Li Lu was already there, earlier than usual—had she realized something was up? Did she want to say something to me? I lifted the plastic lid of my noodles. I would take three mouthfuls, and if she hadn’t said anything by then I would say hello. I was on my second mouthful when Li Lu typed, Are you there? Yes, I replied. I thought of something, she said. I phoned my ba today to check and he confirmed. What is it? I said. I saw you as a kid, she said. That’s not possible, I said. Our parents worked at the same factory, but so did a few thousand others, and they never knew one another. That’s right, she said, but we did meet. You can meet without knowing each other, can’t you?
When? I said. You were ten and I was nine, she said. July, 1993. That’s even less likely, I said. I was seriously ill that summer, I spent two months in a hospital in Beijing. Yes, she said, that’s where I saw you. You’d stopped eating because of your parents’ separation? That’s right, I said. How did you know? Your ba asked his boss for a loan to pay for your treatment, she said. His boss didn’t want to pony up, so he started a donation drive instead. My ba put in five yuan, even though he was in a different workroom. He can’t remember how he heard about this or why he gave money to a stranger. Anyway, that July we set off for New Zealand. Our flight left from Beijing, and my ba somehow remembered that was where you were and asked if I wanted to see you. I said O.K., and he asked another co-worker for the name of the hospital—I remember it was a psychiatric facility. It was in Huilongguan, I said. All summer long, I hoped my ma would come and see me, but she never showed up. We brought fruit and milk, she said. Your door was ajar. I saw you, all alone in that room, hooked up to a drip and skinny as a stick. I was twenty-five kilograms at my lightest, I said. I went right up to you, she said. You were asleep. Your name was at the foot of your bed: Li Mo, Food Avoidant, Emotional Disorder, Six Weeks. We didn’t wake you, we just left our gifts.

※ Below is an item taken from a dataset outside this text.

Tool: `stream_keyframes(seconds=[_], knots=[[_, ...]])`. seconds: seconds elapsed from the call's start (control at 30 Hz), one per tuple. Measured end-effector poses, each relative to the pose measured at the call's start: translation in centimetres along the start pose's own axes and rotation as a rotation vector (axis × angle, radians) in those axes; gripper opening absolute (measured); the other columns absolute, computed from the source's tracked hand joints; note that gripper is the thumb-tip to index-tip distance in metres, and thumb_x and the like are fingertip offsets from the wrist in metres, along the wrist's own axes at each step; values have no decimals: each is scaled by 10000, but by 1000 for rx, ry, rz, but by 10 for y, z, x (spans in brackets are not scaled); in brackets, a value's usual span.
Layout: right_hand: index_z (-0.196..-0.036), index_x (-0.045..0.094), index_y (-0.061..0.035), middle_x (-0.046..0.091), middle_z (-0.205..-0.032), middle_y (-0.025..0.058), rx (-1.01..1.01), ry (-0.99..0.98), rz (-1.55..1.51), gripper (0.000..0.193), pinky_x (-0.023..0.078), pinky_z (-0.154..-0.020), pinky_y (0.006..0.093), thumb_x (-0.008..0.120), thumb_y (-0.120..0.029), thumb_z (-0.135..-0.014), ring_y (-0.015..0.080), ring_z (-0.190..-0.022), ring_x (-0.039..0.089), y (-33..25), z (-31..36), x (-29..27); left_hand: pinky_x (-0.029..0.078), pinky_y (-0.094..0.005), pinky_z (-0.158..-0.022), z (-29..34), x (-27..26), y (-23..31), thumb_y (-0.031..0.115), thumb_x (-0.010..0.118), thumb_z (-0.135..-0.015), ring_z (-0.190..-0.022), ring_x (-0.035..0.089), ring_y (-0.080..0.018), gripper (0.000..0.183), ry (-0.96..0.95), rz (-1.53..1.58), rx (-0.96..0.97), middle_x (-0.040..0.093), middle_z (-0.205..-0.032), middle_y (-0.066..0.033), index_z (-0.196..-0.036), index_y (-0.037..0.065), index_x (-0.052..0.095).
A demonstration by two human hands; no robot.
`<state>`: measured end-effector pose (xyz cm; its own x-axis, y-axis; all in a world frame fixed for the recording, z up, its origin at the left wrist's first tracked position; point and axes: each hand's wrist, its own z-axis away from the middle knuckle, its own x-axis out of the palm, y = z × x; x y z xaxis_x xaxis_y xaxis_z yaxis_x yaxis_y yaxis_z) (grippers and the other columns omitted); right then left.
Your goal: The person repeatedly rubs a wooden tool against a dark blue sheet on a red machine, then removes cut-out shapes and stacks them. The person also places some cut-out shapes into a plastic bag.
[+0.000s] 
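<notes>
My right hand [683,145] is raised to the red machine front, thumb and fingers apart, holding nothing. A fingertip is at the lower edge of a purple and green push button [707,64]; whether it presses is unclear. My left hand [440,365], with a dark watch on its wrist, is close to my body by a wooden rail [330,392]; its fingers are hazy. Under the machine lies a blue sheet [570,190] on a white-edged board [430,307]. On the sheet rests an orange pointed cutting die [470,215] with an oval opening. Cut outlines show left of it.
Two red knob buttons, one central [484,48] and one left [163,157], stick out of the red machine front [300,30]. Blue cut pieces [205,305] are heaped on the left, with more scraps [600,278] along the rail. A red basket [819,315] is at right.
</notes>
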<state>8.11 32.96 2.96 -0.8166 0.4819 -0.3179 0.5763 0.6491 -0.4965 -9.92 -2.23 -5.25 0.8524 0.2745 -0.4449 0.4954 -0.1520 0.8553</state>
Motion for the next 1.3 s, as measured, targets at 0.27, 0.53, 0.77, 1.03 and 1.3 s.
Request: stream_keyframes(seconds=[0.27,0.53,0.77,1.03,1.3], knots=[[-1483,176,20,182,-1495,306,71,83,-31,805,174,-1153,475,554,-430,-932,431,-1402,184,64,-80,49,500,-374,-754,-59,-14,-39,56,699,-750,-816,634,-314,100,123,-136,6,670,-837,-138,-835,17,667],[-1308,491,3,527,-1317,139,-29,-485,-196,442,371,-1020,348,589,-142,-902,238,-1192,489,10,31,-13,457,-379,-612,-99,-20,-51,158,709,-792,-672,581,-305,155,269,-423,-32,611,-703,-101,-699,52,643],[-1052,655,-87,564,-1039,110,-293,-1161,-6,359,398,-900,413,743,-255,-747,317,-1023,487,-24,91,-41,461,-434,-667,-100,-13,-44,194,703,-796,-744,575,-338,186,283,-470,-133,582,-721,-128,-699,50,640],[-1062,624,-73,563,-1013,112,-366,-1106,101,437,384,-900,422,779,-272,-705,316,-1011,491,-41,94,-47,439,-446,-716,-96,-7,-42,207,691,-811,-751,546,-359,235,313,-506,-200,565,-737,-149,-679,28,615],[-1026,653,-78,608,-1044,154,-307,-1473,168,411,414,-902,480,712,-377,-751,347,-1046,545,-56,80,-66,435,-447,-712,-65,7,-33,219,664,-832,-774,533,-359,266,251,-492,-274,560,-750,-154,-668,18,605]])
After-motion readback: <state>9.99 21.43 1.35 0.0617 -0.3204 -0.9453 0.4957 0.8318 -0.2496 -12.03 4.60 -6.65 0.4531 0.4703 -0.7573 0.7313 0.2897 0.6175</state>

Why didn’t you wake me? I said. To be honest, she said, the way you looked frightened me. I didn’t know what I’d say to you if you were awake. I see, I said. I was close to death all that month. When you get to the last stages of hunger, it doesn’t hurt at all. You lose all the strength in your body, but your brain keeps churning, and when you’re asleep you dream non-stop. Many things that would never normally have come to mind popped into my head, like how I learned to walk, my ma humming a tune in the kitchen, pissing my bed. I forgot all these things again after I got better, and now I can’t recall those moments at all—I only know that they happened. How did you get better? she said. I ate the fruit you left behind, of course, I said. Bullshit, she said. O.K., I said, it wasn’t really anything in particular, I just had a dream of myself as an adult, obviously not looking the way I am now, but I knew it was me as a grownup. Then I woke up and wept because I wanted to grow up, I wanted to know how my life would turn out, I wanted to see the world of the future. My ba was staying at a small hotel next to the hospital. I asked the doctor to call him and say I was turning a corner. The first thing I ate was fruit, a green tangerine, very sour. It was on my bedside table, I’m not sure if you left it. I seem to remember we bought green tangerines, she said. My ba said green tangerines got rid of heatiness. We sat before our respective screens in silence for the next five minutes.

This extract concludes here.